Tuesday, 28 July 2020
- UK wheat futures (Nov-20) closed yesterday at £166.90/t, down £1.85/t on Friday’s close. Paris milling wheat futures (Dec-20) were also down €3.00/t on Friday, closing at €183.50/t.
- Pressure was also recorded in Chicago wheat futures (Dec-20), which were down $3.86/t, closing yesterday at $196.49/t.
- This pressure across the board was due to IKAR increasing its forecast for Russia’s 2020 wheat crop to 78Mt from the previous forecast of 76.5Mt, after high yields in some regions.
- UPDATE: Our Planting and Variety Survey now includes GB uncropped arable land and temporary grassland for 2020, click here to find out more.
European wheat yields slip despite rain
Many farmers across Europe have probably had a growing season they would rather forget, from a wash away autumn and winter in parts, met by a hot and dry spring. The latest EU crop monitoring (MARS) report, released yesterday, reported that there is a sustained positive outlook for spring crops due to recent substantial rainfall. However, this rain has had mixed effects on yield forecasts for winter crops.
Although there has been a recent positive outlook in general, which has improved general yield outlook on the last MARS reports, there is cause for concern on winter cropping in much of central Europe, south-western Finland and southern Russia.
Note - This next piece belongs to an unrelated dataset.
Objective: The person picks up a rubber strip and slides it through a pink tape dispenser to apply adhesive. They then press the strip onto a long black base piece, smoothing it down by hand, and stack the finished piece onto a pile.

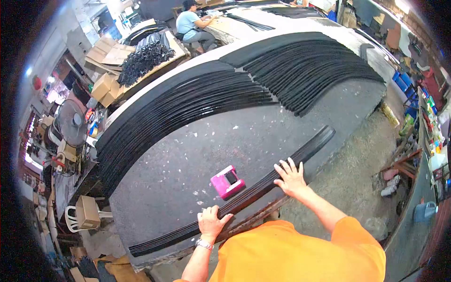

Favourable weather conditions contributed to an improved wheat yield outlook across several regions in Europe. However, the EU-27 forecast for soft wheat was slightly revised further downwards, forecasted at 5.54 t/ha, down 1.1% on June’s forecast and 3.9% on the five-year-average.
This was mainly due to the sharp downwards revisions of wheat yield forecast in Romania, Bulgaria and Hungry after recent heavy rain around the time of the crop ripening. This has outweighed the slight upward revisions in most other countries.
Further to that, hot and dry conditions in southern and south-western Russia led to limited water supply and weakened biomass accumulation, negatively impacting both winter and spring wheat yields. Weather in key Russia spring cropping areas will be a focus point now.
How will this affect domestic growers?
What Europe produce will be a key influence to our domestic pricing as we start this marketing year, due to us trading at import parity. Although Europe’s production will be down year-on-year, they will still have to maintain competitive to export their surplus, which will inherently impact UK prices.
Recent weather in the Europe has provided a beneficial end to crops in places such as France and Germany and has prevented further yield losses for crops in general. However, weather in Eastern Europe and Southern Russia has imbalanced that positive and will need to be monitored. Smaller than expected crops in these regions could support prices, while larger ones could add pressure.